> [Activity]:
Copy each line of the data below exactly, leaving out pictures.

> [Provided material]:

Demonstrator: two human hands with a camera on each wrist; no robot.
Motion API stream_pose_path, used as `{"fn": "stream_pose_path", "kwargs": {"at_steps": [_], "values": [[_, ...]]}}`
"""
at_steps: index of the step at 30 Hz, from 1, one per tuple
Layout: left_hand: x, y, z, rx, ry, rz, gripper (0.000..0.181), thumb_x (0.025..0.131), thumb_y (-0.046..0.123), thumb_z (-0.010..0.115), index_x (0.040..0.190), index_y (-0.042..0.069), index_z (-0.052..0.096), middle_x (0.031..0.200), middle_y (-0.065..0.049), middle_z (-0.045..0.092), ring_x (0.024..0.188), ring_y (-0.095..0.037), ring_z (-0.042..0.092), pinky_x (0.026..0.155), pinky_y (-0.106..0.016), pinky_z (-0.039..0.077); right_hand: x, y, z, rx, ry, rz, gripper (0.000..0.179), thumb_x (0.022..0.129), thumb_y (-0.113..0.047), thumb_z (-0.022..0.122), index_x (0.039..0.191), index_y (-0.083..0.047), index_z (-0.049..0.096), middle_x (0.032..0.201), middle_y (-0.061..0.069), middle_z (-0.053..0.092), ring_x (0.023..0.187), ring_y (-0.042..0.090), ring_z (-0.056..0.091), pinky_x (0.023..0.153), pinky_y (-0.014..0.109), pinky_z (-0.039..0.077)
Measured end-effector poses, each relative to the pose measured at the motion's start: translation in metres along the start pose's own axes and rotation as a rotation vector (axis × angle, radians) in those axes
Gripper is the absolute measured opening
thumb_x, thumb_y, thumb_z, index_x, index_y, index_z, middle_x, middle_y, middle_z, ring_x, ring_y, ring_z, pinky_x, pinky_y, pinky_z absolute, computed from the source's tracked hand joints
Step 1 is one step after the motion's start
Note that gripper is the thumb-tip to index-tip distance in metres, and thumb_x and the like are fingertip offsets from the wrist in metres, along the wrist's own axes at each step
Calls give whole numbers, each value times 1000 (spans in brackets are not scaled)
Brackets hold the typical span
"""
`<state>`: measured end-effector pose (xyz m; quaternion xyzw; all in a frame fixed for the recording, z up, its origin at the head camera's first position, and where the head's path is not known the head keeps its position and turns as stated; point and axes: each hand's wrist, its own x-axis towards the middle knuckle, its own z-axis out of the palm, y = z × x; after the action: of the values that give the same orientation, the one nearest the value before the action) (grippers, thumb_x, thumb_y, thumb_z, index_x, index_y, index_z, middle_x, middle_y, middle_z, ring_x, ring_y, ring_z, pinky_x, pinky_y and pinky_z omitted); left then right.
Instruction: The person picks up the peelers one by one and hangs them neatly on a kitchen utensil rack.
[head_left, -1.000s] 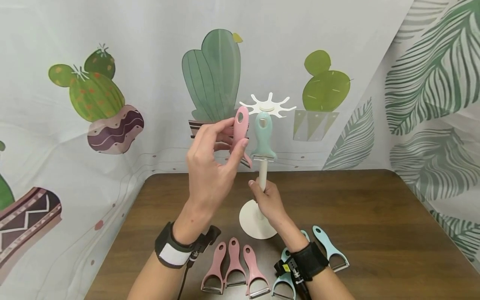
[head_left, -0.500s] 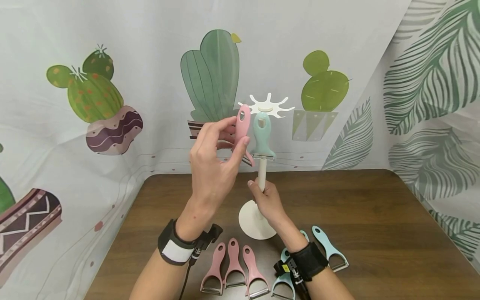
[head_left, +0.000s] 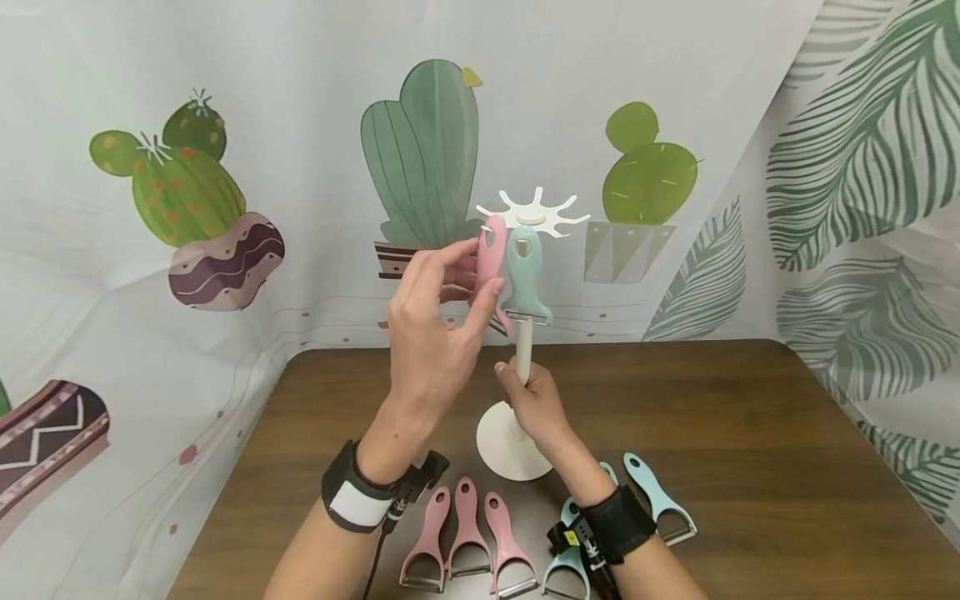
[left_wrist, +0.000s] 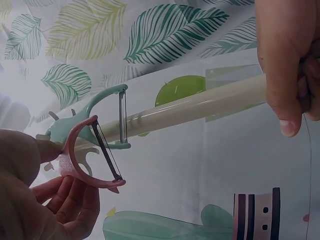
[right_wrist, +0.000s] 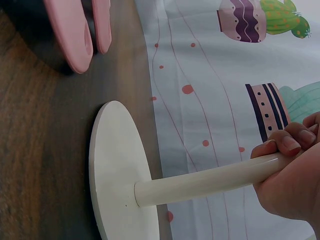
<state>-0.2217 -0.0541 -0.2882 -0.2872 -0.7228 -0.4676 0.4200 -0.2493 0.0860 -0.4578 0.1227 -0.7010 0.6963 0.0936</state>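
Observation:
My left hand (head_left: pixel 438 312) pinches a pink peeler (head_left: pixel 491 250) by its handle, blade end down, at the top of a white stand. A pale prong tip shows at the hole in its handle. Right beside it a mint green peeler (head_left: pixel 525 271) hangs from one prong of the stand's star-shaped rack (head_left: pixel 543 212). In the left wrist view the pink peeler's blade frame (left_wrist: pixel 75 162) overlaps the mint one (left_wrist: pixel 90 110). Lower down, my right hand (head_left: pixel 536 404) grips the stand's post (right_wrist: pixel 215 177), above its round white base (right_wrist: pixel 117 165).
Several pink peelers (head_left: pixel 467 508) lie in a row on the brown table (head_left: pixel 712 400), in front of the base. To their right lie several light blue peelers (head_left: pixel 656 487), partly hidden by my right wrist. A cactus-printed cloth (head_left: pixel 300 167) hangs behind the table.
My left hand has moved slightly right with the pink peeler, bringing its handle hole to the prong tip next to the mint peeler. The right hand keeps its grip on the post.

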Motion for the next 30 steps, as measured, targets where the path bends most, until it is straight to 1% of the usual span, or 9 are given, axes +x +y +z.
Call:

> [Expected answer]:
Demonstrator: two human hands with a camera on each wrist; no robot.
Motion API stream_pose_path, used as `{"fn": "stream_pose_path", "kwargs": {"at_steps": [_], "values": [[_, ...]]}}`
"""
at_steps: index of the step at 30 Hz, from 1, one per tuple
Layout: left_hand: x, y, z, rx, ry, rz, gripper (0.000..0.181), thumb_x (0.025..0.131), thumb_y (-0.046..0.123), thumb_z (-0.010..0.115), index_x (0.040..0.190), index_y (-0.042..0.069), index_z (-0.052..0.096), middle_x (0.031..0.200), middle_y (-0.065..0.049), middle_z (-0.045..0.092), ring_x (0.024..0.188), ring_y (-0.095..0.037), ring_z (-0.042..0.092), pinky_x (0.026..0.155), pinky_y (-0.106..0.016), pinky_z (-0.039..0.077); right_hand: x, y, z, rx, ry, rz, gripper (0.000..0.179), thumb_x (0.022..0.129), thumb_y (-0.113..0.047), thumb_z (-0.022..0.122), index_x (0.039..0.191), index_y (-0.083..0.047), index_z (-0.049..0.096), middle_x (0.032..0.201), middle_y (-0.061..0.069), middle_z (-0.053..0.092), ring_x (0.023..0.187), ring_y (-0.042..0.090), ring_z (-0.056..0.091), pinky_x (0.023..0.153), pinky_y (-0.014..0.109), pinky_z (-0.039..0.077)
Measured end-effector poses, each relative to the pose measured at the motion's start: translation in metres along the start pose's own axes and rotation as a rotation vector (axis × angle, radians) in those axes
Gripper is the absolute measured opening
thumb_x, thumb_y, thumb_z, index_x, index_y, index_z, middle_x, middle_y, middle_z, ring_x, ring_y, ring_z, pinky_x, pinky_y, pinky_z absolute, computed from the source's tracked hand joints
Step 1 is one step after the motion's start
Note that gripper is the thumb-tip to index-tip distance in metres, and thumb_x and the like are fingertip offsets from the wrist in metres, along the wrist's own axes at each step
Calls give whole numbers, each value times 1000 (spans in brackets are not scaled)
Brackets hold the typical span
"""
`<state>`: measured end-effector pose (xyz m; quaternion xyzw; all in a frame fixed for the recording, z up, its origin at the head camera's first position, and where the head's path is not known the head keeps its position and turns as stated; point and axes: each hand's wrist, its own x-axis towards the middle knuckle, its own z-axis out of the palm, y = z × x; after the action: of the values that give the same orientation, the one nearest the value before the action) (grippers, thumb_x, thumb_y, thumb_z, index_x, index_y, index_z, middle_x, middle_y, middle_z, ring_x, ring_y, ring_z, pinky_x, pinky_y and pinky_z omitted); left then right.
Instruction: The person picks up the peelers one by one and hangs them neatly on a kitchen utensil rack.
[head_left, -1.000s] 
[head_left, -0.500s] 
[head_left, +0.000s] 
[left_wrist, +0.000s] 
[right_wrist, +0.000s] 
<state>-0.2217 -0.0541 -0.2882 -0.2872 -0.7228 -0.4676 0.4200 -0.2493 0.0860 -0.4578 0.1227 -0.7010 0.6963 0.0936</state>
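Observation:
My left hand (head_left: pixel 438 312) pinches a pink peeler (head_left: pixel 491 250) by its handle, blade end down, at the top of a white stand. A pale prong tip shows at the hole in its handle. Right beside it a mint green peeler (head_left: pixel 525 271) hangs from one prong of the stand's star-shaped rack (head_left: pixel 543 212). In the left wrist view the pink peeler's blade frame (left_wrist: pixel 75 162) overlaps the mint one (left_wrist: pixel 90 110). Lower down, my right hand (head_left: pixel 536 404) grips the stand's post (right_wrist: pixel 215 177), above its round white base (right_wrist: pixel 117 165).
Several pink peelers (head_left: pixel 467 508) lie in a row on the brown table (head_left: pixel 712 400), in front of the base. To their right lie several light blue peelers (head_left: pixel 656 487), partly hidden by my right wrist. A cactus-printed cloth (head_left: pixel 300 167) hangs behind the table.
My left hand has moved slightly right with the pink peeler, bringing its handle hole to the prong tip next to the mint peeler. The right hand keeps its grip on the post.
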
Motion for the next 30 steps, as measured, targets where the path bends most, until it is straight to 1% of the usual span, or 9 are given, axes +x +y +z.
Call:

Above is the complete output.